Un groupe de Vénézuéliens en Argentine a livré jeudi une lettre adressée au pape Leo XIV au siège de la non-cas apostolique à Buenos Aires pour demander l'intervention du Vatican devant le régime de Nicolás Maduro pour la libération de plus de 900 prisonniers politiques, selon les organisateurs de la mobilisation.

Le nonce apostolique en Argentine, Monsignor Miroslaw Adamczyk, a reçu Gabriela Hernández, fille du défenseur des droits de l'homme Nélida Sánchez, et Andrés Guanipa, fils de Pedro Guanipa et Nephew de Juan Pablo Guanipa. Comme indiqué par les manifestants, Sánchez et les frères Guanipa sont restés détenus au El Helicoid Delation Center.

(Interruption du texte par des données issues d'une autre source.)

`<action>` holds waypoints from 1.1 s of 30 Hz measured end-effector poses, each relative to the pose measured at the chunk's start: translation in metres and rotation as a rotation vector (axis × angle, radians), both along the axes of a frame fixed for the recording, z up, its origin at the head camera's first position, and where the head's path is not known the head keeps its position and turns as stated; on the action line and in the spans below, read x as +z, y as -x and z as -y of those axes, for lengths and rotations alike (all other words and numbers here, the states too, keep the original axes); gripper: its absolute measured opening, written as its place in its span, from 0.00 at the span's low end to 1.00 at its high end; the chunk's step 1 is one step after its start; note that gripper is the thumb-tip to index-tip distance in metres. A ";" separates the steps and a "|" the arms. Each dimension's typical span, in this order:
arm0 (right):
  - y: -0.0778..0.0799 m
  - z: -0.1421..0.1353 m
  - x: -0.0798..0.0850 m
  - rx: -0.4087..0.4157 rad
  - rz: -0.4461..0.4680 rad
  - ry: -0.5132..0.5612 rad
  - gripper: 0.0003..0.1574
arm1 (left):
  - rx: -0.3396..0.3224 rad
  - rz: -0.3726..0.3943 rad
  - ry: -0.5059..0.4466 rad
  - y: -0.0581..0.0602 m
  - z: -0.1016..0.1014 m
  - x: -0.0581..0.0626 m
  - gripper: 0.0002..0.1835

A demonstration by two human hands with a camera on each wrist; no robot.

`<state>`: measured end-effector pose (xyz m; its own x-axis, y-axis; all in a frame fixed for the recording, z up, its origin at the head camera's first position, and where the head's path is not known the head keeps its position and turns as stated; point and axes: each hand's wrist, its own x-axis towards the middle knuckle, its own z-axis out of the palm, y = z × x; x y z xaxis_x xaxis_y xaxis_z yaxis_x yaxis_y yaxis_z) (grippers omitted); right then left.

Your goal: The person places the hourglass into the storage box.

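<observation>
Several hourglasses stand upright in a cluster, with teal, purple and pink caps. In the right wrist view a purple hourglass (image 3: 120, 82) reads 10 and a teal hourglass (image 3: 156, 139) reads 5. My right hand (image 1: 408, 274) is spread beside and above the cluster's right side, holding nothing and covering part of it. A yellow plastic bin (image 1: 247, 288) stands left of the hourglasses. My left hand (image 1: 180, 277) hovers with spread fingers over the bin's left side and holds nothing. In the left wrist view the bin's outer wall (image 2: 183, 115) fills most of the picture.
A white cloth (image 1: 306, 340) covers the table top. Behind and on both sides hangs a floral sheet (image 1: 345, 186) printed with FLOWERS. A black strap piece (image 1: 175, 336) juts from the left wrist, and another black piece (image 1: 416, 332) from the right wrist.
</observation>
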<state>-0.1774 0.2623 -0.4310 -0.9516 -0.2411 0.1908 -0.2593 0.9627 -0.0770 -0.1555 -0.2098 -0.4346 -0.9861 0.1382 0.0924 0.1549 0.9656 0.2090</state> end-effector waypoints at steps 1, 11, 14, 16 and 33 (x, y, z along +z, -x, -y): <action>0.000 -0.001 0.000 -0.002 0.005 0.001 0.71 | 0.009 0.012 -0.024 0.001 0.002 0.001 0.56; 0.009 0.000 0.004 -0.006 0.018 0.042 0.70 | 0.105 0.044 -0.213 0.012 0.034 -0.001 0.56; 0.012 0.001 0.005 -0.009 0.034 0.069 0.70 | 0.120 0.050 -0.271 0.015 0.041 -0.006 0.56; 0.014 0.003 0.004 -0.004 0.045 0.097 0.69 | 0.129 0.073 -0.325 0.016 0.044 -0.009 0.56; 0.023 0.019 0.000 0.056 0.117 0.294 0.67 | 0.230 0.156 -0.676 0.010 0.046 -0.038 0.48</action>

La lettre demande une « action urgente et compatissante » de la papauté, identifiant le Vatican comme un « acteur clé » capable de contribuer à une sortie à la crise des droits de l'homme au Venezuela. Selon les témoignages recueillis lors de la manifestation, l'activité a également été reproduite dans plus de 15 pays, où la diaspora vénézuélienne a remis la même pétition dans différentes représentations diplomatiques du Vatican.

Au cours de la livraison, Gabriela Hernández a déclaré: « Nous faisons confiance à la bonne volonté de sa sainteté, le pape Leo XIV, pour intercéder dans une action humanitaire qui peut réaliser la libération de nos proches. » Dans le même sens, Andrés Guanipa a souligné les connaissances du pape sur la réalité latino-américaine et la souffrance vénézuélienne, soulignant la pertinence de sa « voix pour défendre les droits de l'homme ».

La manifestation a été assistée par la militante Elisa Trotta, secrétaire général du Forum argentin pour la défense de la démocratie (FADD), qui a fait appel à la communauté internationale: « Le monde démocratique doit augmenter le coût du régime de Maduro pour des crimes contre l'humanité qui se sont systématiquement engagés au Venezuela ». Trotta a soutenu les parents des prisonniers politiques et a mentionné la valeur de femmes comme Andreina Baduel et Sairam Rivas, connues pour leur activisme, malgré l'intimidation.

Le nonce apostolique en Argentine,

L'événement a également été suivi par les députés vénézuéliens de l'exil Elimar Díaz et Richard Blanco, ainsi que la militante Adriana Flores, chef du commandement de la campagne, convertit à l'étranger.

Dans la lettre remise au représentant du Vatican, des militants ont décrit la situation des droits de l'homme au Venezuela, mettant en évidence les conditions de prison inhumaines, la torture, les disparitions forcées et les décès en détention. Parmi les demandes répondues au pape Leo XIV, ils ont demandé la libération immédiate de tous les prisonniers politiques, les visites familiales sans restrictions, la fin de l'isolement prolongé, l'accès aux soins médicaux, les revenus liés aux aliments et la médecine de parents, le droit d'avoir un avocat de confiance et la cessation de la persécution politique et du harcèlement aux membres des comités de soutien.

La loi a également assisté à la

Les organisateurs ont annoncé que cette campagne en faveur des prisonniers politiques continuera active à l'intérieur et à l'extérieur du Venezuela, dans le but de maintenir la pression internationale sur le régime vénézuélien et de mobiliser le soutien des organisations multilatérales.